Non parliamo delle vibrazioni, che affliggono evidentemente amplificatori o lettori progettati male, pur essendo per forza assai costosi (non penserete mica che questi accessori possano migliorare apparecchi budget, questa sarà la prima obiezione quando il neofita ingenuo affermerà di non sentire alcuna differenza: "il tuo impianto non è abbastanza selettivo!").

Oppure della conduzione non perfetta tra connettori maschio e femmina, e poi tra i due estremi dei cavi, e degli altri mille modi nei quali in un impianto, pare, viene ostacolato il libero movimento degli elettroni. Ma è così difficile e accessibile solo a persone con tempo prossimo all'infinito l'alta fedeltà? Per ascoltare la musica bisogna passare la maggior parte del nostro scarso tempo libero a mettere a punto l'impianto per raggiungere infine (nel poco tempo rimasto, se ne rimane) il Nirvana del suono? Cosa deve pensare un neofita di questo mondo? Si allontana e continua ad ascoltare in cuffia con l'iPod, penso.

Non sono uno scettico ad oltranza, ed alcuni di questi accessori li ho anche comprati e messi in opera. Di sicuro non hanno peggiorato il suono. Quelli che non devono fare altro che rimanere lì (tipo piedini o cavi in materiali speciali) stanno lì, ma quelli che bisogna applicare in modo sistematico non sono riusciti a diventare un'abitudine. Segno che sono troppo pigro, o che non ho sentito imperdibili miglioramenti, o che "il mio impianto non è abbastanza selettivo"?

Se proprio devo fare una sintesi direi che quelli più logici (tipo i condizionatori di rete) danno comunque la rassicurante sensazione di aver fatto tutto per mettere il nostro impianto nelle migliori condizioni operative.
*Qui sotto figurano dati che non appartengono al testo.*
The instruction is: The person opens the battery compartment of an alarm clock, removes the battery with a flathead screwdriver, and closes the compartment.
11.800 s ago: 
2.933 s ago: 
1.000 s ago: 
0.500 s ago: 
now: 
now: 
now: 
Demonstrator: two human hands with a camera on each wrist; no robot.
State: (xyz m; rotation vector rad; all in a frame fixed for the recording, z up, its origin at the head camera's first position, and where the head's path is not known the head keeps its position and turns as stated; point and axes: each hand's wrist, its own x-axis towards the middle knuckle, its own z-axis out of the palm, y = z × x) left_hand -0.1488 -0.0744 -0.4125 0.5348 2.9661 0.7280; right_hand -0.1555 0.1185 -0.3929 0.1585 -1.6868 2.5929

Ma il resto del tempo lo dedicherei a cercare e trovare la tanta musica che sta lì per essere ancora scoperta ed ascoltata.


Le figure si riferiscono ad alcuni componenti esoterici o comunque non usuali come scelta tecnologica che però anche gli audiofili più scettici accoglierebbero con favore o almeno curiosità nel loro impianto: amplificatori finali mono via e mono valvola (Unison Research 845 - 25W) o integrati stereo con 300B (Audion Silver Night, 7W, qui sopra), pre passivo (Perreaux Silhouette SXP2), casse mono via con altoparlante Lowther (Terasonic Magus Silver XRC e Creation Audio C-Horn).

1 commento:

  1. Anonimo1/5/18

    Posso capire i supporti antivibranti sotto al giradischi,alle casse e ad apparecchi affetti da problemi di microfonicità,ma tutto il resto mi sembra del tutto inutile.Viene da pensare che certe cose le facciano solo per fregare soldi alla gente.C'è poi l'aspetto economico:se cavi e supporti vari vengono fatti pagare uno sproposito, l'unica cosa sensata da fare sarebbe non comprarli,come certi apparecchi anche ben fatti ma venduti a prezzo gonfiato.Ma questa è utopia,ci sono troppi polli da spennare in giro nonostante la crisi.Credo si tratti di persone che hanno avuto un'educazione umanistica e che non hanno le basi tecniche per quantificare il valore degli apparecchi che comprano,amano molto la musica e vogliono sentirla bene e comunque come piace a loro e sono disposti a spendere cifre ingenti per raggiungere il risultato che vogliono.Il guaio è che se ci sono due apparecchi che possono soddisfarli e che costano uno il giusto e l'altro uno sproposito possono prendere il secondo magari pensando che vada meglio perchè costa di più.Così l'alta fedeltà sta andando in crisi:impianti troppo cari,saturazione di mercato (gli impianti sono longevi e se tenuti bene possono durare anche decenni), concorrenza di altri hobbies che una volta non c'erano come il video e il computer e la disabitudine dei giovani d'oggi all'ascolto fedele stanno trasformando una passione che una volta era di massa in una pasione per pochi che a volte vengono presi in giro dai più giovani proprio per il vizio di spendere cifre da capogiro per apparecchi che non li valgono e accessori che sembrano amuleti magici anziché cose utili.